Collaborative energy analysis that led to carbon pricing
In 2010, policy uncertainty around climate change was proving to be a dead-weight on the economy. The Climate Institute and Australia's largest energy company, AGL, enlisted the rest of the Institute's corporate partners to deliver analysis that began the conversation around what eventually became Australia's carbon price mechanism.
In 2010, one of Australia’s biggest energy companies and The Climate Institute found that policy uncertainty around climate change was proving to be a deadweight on the economy.
Then in July of that year, The Climate Institute along with its climate partners Westpac, KPMG, Pacific Hydro, OgilvyEarth, AGL, and GE, released a report which spelt out how uncertainty around whether the government would place a price tag on pollution would cost the economy and consumers $2 billion a year in higher electricity prices.
AGL’s own internal modelling had found that the uncertainty was creating a deadweight loss on the economy and that was not only being born by the electricity sector but it had knock on effects to higher electricity prices and the broader economy at a multi-billion dollar cost.

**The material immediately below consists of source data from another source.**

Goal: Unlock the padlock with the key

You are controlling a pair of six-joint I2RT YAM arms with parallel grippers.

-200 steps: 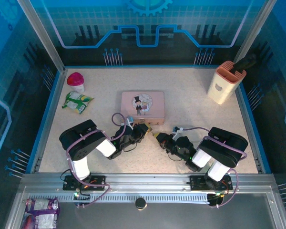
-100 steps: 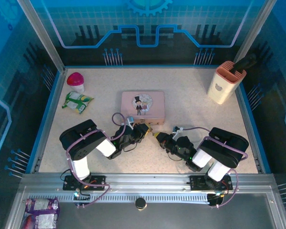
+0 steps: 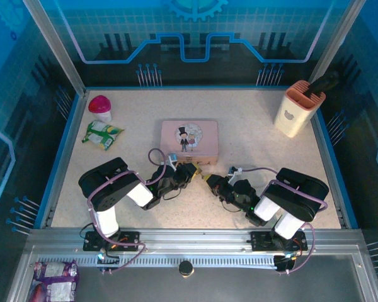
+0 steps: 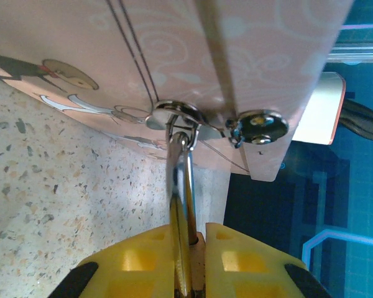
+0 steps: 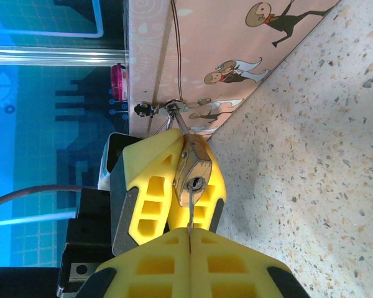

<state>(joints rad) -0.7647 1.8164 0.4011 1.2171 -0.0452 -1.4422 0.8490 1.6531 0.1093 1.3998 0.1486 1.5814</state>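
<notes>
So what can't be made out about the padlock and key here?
The key: right wrist view, only a sliver shows; its head is hidden between the right gripper's fingers.
The padlock body: left wrist view, mostly hidden between the left gripper's fingers; the shackle shows clearly.
Both: top view, too small, covered by the grippers.
Whether the shackle has released: cannot tell.
</notes>
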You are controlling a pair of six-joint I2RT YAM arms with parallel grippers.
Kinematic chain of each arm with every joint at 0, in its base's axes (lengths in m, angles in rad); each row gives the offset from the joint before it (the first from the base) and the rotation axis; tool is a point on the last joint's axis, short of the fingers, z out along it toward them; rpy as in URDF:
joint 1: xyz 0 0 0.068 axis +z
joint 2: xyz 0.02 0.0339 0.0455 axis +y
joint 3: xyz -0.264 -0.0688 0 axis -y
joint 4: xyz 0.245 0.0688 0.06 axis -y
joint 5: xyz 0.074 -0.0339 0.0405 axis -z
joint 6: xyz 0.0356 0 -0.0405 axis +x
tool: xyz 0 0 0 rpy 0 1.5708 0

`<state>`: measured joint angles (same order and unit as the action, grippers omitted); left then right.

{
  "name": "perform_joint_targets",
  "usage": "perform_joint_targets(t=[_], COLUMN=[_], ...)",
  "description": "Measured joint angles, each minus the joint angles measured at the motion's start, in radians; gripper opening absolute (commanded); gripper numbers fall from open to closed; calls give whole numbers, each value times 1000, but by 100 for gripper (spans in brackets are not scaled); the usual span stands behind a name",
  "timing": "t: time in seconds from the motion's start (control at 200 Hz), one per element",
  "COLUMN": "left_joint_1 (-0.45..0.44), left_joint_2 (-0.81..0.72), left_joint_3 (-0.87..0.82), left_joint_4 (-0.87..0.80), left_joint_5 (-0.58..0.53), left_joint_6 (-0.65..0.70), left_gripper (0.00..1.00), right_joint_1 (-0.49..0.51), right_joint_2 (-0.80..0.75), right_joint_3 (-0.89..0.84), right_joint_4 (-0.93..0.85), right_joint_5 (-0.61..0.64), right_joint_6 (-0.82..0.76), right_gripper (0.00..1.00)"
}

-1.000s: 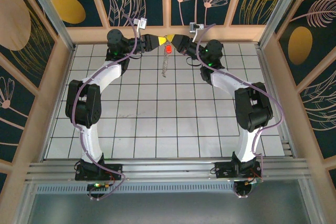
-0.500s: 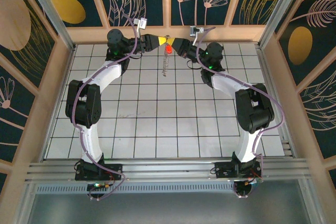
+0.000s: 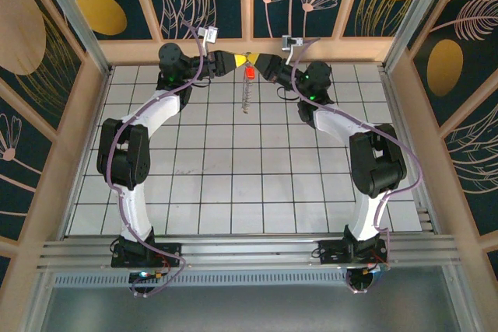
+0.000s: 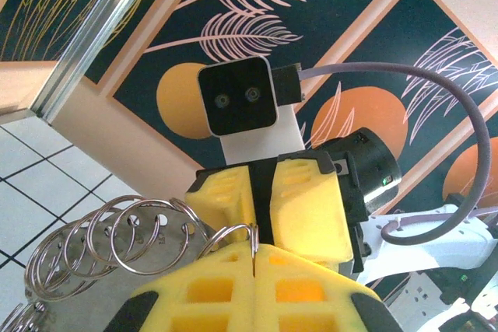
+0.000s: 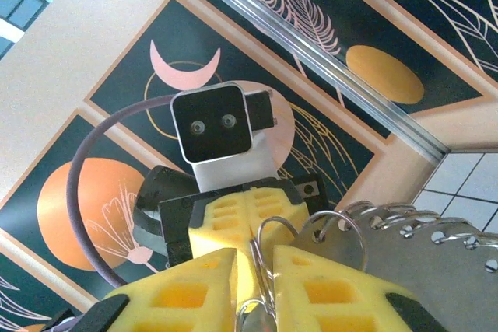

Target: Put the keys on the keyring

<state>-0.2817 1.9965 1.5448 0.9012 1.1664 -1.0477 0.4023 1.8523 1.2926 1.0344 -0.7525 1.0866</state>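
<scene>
Both arms stretch over the tiled table (image 3: 233, 184) and meet nose to nose at its far edge, at twelve o'clock from where the bases sit. The left gripper (image 3: 239, 60) comes in from nine o'clock and the right gripper (image 3: 260, 61) from three o'clock, yellow tips almost touching, well above the tiles.

The key (image 3: 250, 73), a small red spot, hangs just at six o'clock of that meeting point. Below it the keyring (image 3: 246, 97) dangles straight down as a thin silver string, and I cannot tell from above whether its low end touches the table.

Seen from the left wrist, the left jaws are pressed together, with one wire ring pinched in the seam between them. More rings of the keyring fan out toward eight o'clock, overlapping one another.

Seen from the right wrist, the right jaws stand a narrow slit apart with a ring sitting in that slit. Whether they actually squeeze it I cannot tell. The other rings spread toward three o'clock of the tips.
</scene>
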Motion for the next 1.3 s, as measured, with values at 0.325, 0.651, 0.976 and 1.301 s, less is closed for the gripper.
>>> perform_joint_targets(t=[0.325, 0.651, 0.976, 1.301], left_joint_1=[2, 1, 2, 7], left_joint_2=[0, 0, 0, 0], left_joint_3=[0, 0, 0, 0], left_joint_4=[0, 0, 0, -1], left_joint_5=[-3, -1, 0, -2], left_joint_6=[0, 0, 0, 0], left_gripper=[0, 0, 0, 0], right_joint_1=[0, 2, 4, 12], right_joint_2=[6, 6, 6, 6], right_joint_3=[9, 9, 10, 31], right_joint_4=[-10, -13, -25, -80], right_joint_5=[-1, 0, 0, 3], right_joint_6=[-4, -6, -16, -58], right_gripper=[17, 11, 12, 9])
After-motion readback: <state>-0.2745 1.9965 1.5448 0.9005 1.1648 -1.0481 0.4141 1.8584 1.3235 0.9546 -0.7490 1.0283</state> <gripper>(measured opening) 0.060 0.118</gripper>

Beyond the front page media coverage and political attention that the report attracted, it also prompted, and set the standard for, a whole new tranche of analysis from research institutions including key economic modeling groups who did their own analysis to test the proposition. They came to the same conclusion. The government also commissioned its own analysis.
“The result was that this work had incredibly significant buy in. The work was widely quoted by many including Prime Ministers and Treasurers for the following 18 months or so. It got a lot of traction.”
Tim Nelson, AGL’s Head of Economic Policy and Sustainability.
The comprehensive conclusion was that not just that there was a cost from policy uncertainty but that these costs were mounting over time.
“This analysis was a key input into the development of the carbon pricing mechanism.”
Erwin Jackson Deputy CEO, The Climate Institute.
AGL was becoming one of the more vocal in the energy industry in calling for action, because like every other company they were looking to make investments and simply couldn’t because of the uncertainty.
“You’re talking about assets with really long lifespans - if you build a wind farm or a gas turbine today it’s going to need to be operating in 20-30 years time to generate the sufficient amount of revenue to justify the very expensive initial upfront capital investment,” said Nelson.
We had a common interest in putting the evidence to government, as well as to the broader community of what the costs were of not addressing climate change.
Now five years on from that report release, of all the energy companies AGL’s carbon policy is one of the best in the business community in Australia. The company recognises the need to avoid 2°C of global warming as well as the need to regulate to phase out existing coal-fired generators.
“A lot of the language that you now hear - that is commonplace around policy certainty and that it costs money when you don’t have policy certainty - came out of that very significant paper,” concluded Nelson.